Le sujet est en cours d'examen mais l'équation est difficile car les investissements sont considérables et, tant que les Américains nous rendaient le service, c'était une solution. Peut-être continueront-ils à l'avenir et nous compléterons cela par des moyens qui ne seront pas totalement autonomes, mais la combinaison de l'ensemble suffira peut-être. En tout cas, la réflexion se poursuit.
Le sujet revêt d'ailleurs deux aspects : d'une part, l'alerte avancée, pour savoir ce qui se passe, et d'où cela vient, car l'attribution est importante ; d'autre part, les intercepteurs et les façons de s'y opposer. Nous poursuivons l'étude des deux aspects, mais le sujet est complexe, s'agissant des intercepteurs notamment, qui doivent être disponibles en grand nombre dans un système opérationnel. Il est bien d'en avoir, mais cela ne suffit pas.

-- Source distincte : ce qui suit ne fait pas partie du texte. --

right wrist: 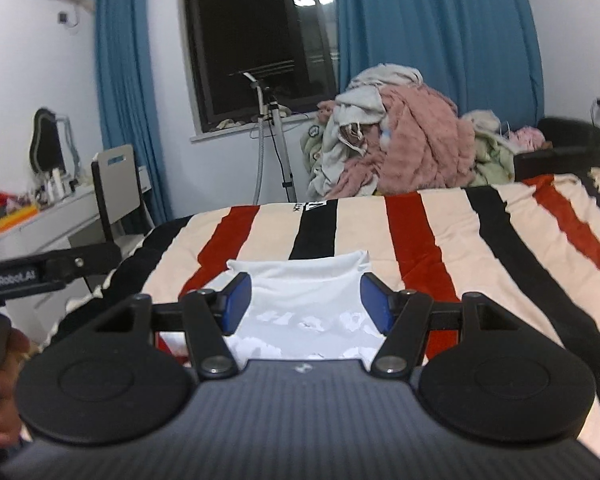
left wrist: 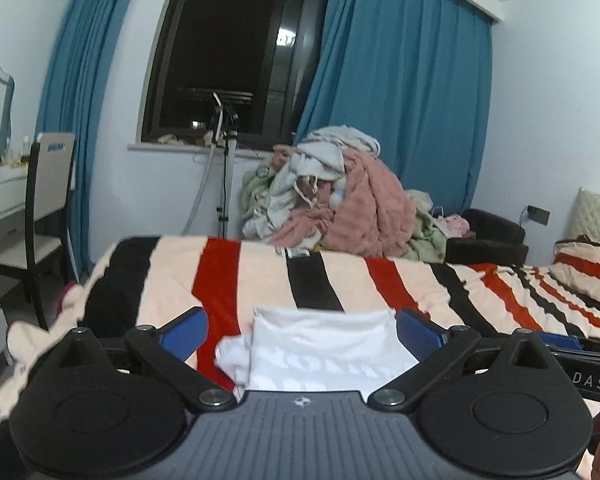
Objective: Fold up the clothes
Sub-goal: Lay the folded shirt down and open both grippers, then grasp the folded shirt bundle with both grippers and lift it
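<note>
Both tongs, left (left wrist: 302,330) and right (right wrist: 302,302), are spread, gripping nothing; shirt (right wrist: 300,280) looks folded (on the bed (right wrist: 480,240)); smooth it flat before grabbing from the pile (right wrist: 400,148).

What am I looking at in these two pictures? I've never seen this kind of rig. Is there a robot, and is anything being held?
There is no robot. A person holds one hand-held gripper in each hand, and each carries a fisheye camera that looks forward along its two blue fingers. One picture comes from the left hand-held gripper, the other from the right hand-held gripper. Both look across a bed with a striped blanket in red, black and cream. On it lies a folded white garment with pale lettering. Both sets of jaws stand open over the garment, and neither grips it. Behind the bed is a pile of unfolded clothes, with blue curtains and a dark window beyond.
</note>
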The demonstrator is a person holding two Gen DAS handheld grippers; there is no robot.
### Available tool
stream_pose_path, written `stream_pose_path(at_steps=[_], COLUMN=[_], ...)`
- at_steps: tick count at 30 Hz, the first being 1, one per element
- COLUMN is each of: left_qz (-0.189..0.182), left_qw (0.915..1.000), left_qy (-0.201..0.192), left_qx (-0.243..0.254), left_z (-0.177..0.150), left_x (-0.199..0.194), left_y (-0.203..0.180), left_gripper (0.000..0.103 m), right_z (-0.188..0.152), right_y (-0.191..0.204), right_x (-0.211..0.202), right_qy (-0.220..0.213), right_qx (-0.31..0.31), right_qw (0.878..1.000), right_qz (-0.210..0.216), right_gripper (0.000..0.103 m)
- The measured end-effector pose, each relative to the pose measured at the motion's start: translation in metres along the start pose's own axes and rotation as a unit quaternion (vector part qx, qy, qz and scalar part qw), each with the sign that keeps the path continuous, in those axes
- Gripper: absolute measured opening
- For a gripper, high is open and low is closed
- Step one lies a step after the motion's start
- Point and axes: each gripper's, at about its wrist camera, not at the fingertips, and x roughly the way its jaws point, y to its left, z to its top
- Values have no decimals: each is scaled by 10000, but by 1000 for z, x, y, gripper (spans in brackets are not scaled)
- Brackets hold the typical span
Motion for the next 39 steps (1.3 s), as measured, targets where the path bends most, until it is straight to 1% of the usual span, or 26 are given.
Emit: stream_pose_path(at_steps=[3,6,9,11,15,16,18,19,20,22,24,25,26,27,28,29,30,32,33,34,35,37,38,39], left_qz=[-44,1,7,-40,-17,-15,-60,-105,-168,-315,-493,-608,-752,-907,-1072,-1169,-1160,-1099,-1130,-1157,-1153,-1058,-996,-935], left_qw=[9999,9998,9996,9992,9990,9989,9984,9978,9968,9930,9855,9798,9713,9609,9476,9333,9221,9046,8985,8925,8878,8815,8786,8754], left_qy=[134,151,295,376,420,435,502,556,633,841,1122,1271,1446,1621,1793,1929,1992,2028,2031,2017,1981,1954,1968,1972], left_qx=[45,111,11,-99,-130,-143,-250,-342,-467,-773,-1171,-1418,-1730,-2052,-2417,-2795,-3106,-3585,-3725,-3865,-3990,-4166,-4235,-4314], left_z=[-8,-13,-18,-20,-22,-23,-24,-25,-27,-31,-38,-42,-46,-51,-57,-63,-68,-78,-80,-83,-86,-92,-94,-96], left_x=[4,8,16,20,24,25,28,30,33,40,50,57,66,76,87,99,109,127,135,143,150,164,171,178], left_y=[-1,1,6,10,12,12,15,17,20,26,35,40,46,53,60,67,74,86,89,93,95,98,101,104], left_gripper=[101,101,101,101,101,101,101,101,101,101,101,101,101,101,101,101,100,99,98,98,97,92,85,78], right_z=[-4,-4,-8,-9,-11,-11,-12,-13,-14,-16,-20,-24,-28,-31,-35,-42,-51,-68,-76,-85,-91,-99,-102,-105], right_y=[-1,-7,-10,-9,-9,-9,-12,-14,-16,-23,-33,-40,-47,-53,-60,-68,-76,-88,-92,-97,-101,-110,-114,-117], right_x=[0,5,9,9,9,9,11,12,13,18,25,30,35,40,45,52,61,79,89,98,106,119,125,131], right_qy=[14,30,119,124,84,65,106,140,174,331,566,691,814,937,1059,1208,1365,1592,1658,1723,1754,1747,1742,1735], right_qx=[-41,145,201,151,179,205,330,406,481,739,1203,1535,1864,2191,2516,2946,3433,4206,4483,4755,4946,5158,5262,5323], right_qw=[10000,9998,9996,9996,9997,9997,9994,9991,9987,9967,9910,9854,9785,9702,9606,9457,9258,8877,8722,8558,8445,8338,8282,8251], right_qz=[-21,-116,-186,-186,-107,-75,-28,-8,12,59,161,251,342,431,520,656,803,989,1037,1083,1069,909,829,767], right_gripper=[63,63,63,59,60,61,74,84,86,85,85,85,85,85,86,86,86,87,86,81,77,70,67,66])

Pour ce qui est des lanceurs, le retrait des fusées Soyouz de Kourou nous pose un vrai problème. Pour ne rien vous cacher, à ce jour, un satellite est complètement construit – notre troisième satellite de la constellation CSO – et reste stocké en attente d'un lanceur. Il était prévu qu'il parte sur une Soyouz à partir de Kourou. Nous attendons Ariane 6, puisque les deux dernières Ariane 5 qui seront lancées en 2023 sont déjà réservées. Dans le meilleur des cas, CSO-3 attendra au moins un an, voire plus. Ce n'est donc pas une bonne nouvelle.
La solution, c'est Ariane 6. Il faut qu'Ariane 6 résolve ses problèmes et confirme qu'elle est bien la solution. Les nouvelles lors de la dernière réunion ministérielle de l'ESA étaient plutôt bonnes. Maintenant, il faut avancer et, comme cela a été souligné par Mme Thillaye, l'Europe n'est pas toujours très solidaire, tout au moins la concurrence y est forte.
Nous constatons que les crises récentes ont tendu les relations entre industriels des États membres, le besoin d'autonomie nationale se fait sentir dans tous les pays. L'autonomie européenne demande une coordination étroite avec nos voisins les plus proches, qu'il s'agisse des Allemands, des Espagnols ou des Italiens. Il nous faut lutter contre le repli sur soi pour maintenir un haut niveau de coordination, notamment sur le sujet de l'accès à l'espace. Nous coordonner se fera par les relations, par le travail en commun et par l'échange de données, sujet sur lequel je reviendrai.
Pour ce qui est des ressources, c'était une question que vous m'aviez déjà posée, Monsieur le député, à propos des munitions. Cela se comptera en milliards. On peut toujours rêver, mais les ressources ne sont pas tout. Nous nous heurtons également à un problème de temps. Répondre rapidement à la question ne sera pas qu'une question de financements. Nous pourrions lancer beaucoup de projets très ambitieux, mais plus c'est cher et plus cela pose de questions et le temps de consolidation sera long. Ce n'est pas forcément la bonne réponse.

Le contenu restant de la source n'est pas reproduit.